A brief fracas ensues, after which conference is undertaken about events. The Fool as Amber explains the reasoning behind the events; the Paragon has been to Clerres and can return there, willingly in exchange for the opportunity to drink enough Silver to become the dragons that should have been. Brashen and Althea recognize that they will be professionally undone by such an event, contracts they had made broken by the preemption of their vessel and work, and the Fool asserts that Bee yet lives, so that the haste for Clerres becomes important. Fitz is obliged to reveal more of himself and his daughter than he would have done, to his cold anger, and he finds himself confronting the liveship again, if briefly.

Returning to his cabin, Fitz finds that the Silver he had been given remains intact, and he returns to Brashen, Althea, and Amber. More difficult discussion follows, and Fitz is convinced, at last, that his daughter yet lives.

The present chapter makes use of the deus ex machina trope, and pointedly.
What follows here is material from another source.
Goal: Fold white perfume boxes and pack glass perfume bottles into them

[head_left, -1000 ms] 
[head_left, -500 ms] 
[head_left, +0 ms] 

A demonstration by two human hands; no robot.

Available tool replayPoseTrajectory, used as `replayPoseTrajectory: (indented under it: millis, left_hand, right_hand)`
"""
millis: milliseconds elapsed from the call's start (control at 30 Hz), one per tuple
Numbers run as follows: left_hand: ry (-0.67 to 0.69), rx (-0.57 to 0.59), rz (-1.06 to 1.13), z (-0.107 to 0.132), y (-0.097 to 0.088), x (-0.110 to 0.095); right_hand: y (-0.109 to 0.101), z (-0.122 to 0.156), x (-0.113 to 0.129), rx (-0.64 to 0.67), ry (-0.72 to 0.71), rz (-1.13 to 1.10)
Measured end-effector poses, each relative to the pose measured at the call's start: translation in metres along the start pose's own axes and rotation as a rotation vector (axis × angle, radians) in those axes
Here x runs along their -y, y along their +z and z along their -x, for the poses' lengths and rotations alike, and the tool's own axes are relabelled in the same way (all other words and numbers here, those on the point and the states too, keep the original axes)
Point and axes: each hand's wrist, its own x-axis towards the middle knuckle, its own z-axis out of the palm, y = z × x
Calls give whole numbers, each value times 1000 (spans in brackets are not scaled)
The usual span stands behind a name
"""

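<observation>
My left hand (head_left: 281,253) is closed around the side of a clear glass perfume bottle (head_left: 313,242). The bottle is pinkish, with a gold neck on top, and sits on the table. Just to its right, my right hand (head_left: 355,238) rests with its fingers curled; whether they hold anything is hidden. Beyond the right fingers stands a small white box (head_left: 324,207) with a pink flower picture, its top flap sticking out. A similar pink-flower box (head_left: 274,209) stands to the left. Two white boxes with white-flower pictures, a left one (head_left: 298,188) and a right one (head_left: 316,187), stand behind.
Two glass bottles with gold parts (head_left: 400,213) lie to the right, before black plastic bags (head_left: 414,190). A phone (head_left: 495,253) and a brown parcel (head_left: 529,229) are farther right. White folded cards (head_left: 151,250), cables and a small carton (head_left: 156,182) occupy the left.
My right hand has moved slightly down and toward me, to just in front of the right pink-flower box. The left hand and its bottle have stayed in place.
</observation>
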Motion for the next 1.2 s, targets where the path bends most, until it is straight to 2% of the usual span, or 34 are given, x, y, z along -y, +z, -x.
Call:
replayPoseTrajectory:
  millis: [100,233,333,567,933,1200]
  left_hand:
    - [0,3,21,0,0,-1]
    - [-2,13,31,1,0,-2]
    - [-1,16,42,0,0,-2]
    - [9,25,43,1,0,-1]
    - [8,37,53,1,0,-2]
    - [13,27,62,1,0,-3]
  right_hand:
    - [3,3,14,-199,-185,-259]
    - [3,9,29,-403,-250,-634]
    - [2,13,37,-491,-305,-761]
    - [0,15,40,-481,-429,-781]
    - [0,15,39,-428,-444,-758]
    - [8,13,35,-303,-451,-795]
It’s not the first time the Realm of the Elderlings novels have engaged in it–examples present themselves here, here, and here, among others–and it’s not necessarily a bad thing that it happens, as I’ve noted elsewhere. I am somewhat struck by it in the present chapter, however, because it appears to contradict earlier in-milieu assertions, and without enough cause to excuse it. That the Silver the Fool-as-Amber administers would have powerful effects upon the Paragon is to be expected; the substance is repeatedly asserted to be singularly potent, and the wizardwood of which the liveship is made is itself more than moderately magically active. That it would have transformative effects is not beyond expectation, either; it is noted earlier in the Realm of the Elderlings works that the dragons were themselves enhanced by access to it, that enhancement doing much to explain their possessiveness regarding it.

The notion that it could restore to life creatures long dead from their reshaped and incomplete cocoons–because that is what wizardwood is, and it surpasses expectation that every scrap of both cocoons made into the Paragon is present within the vessel–is, to my reading, too much, however. I find myself wondering if the bargain that has been struck is an authorial oversight or a lie on the part of the Fool-as-Amber. In the former case, it would be an unfortunate lapse, one that diminishes the quality of otherwise excellent work. In the latter case, it would seem to be a substantial deviation of character behavior, and while that might be explicable as a result of urgency, it is still strange to consider against more than a dozen novels that don’t exactly lack for urgency in their events; it still comes off as a weak point in the writing, which is always sad to see.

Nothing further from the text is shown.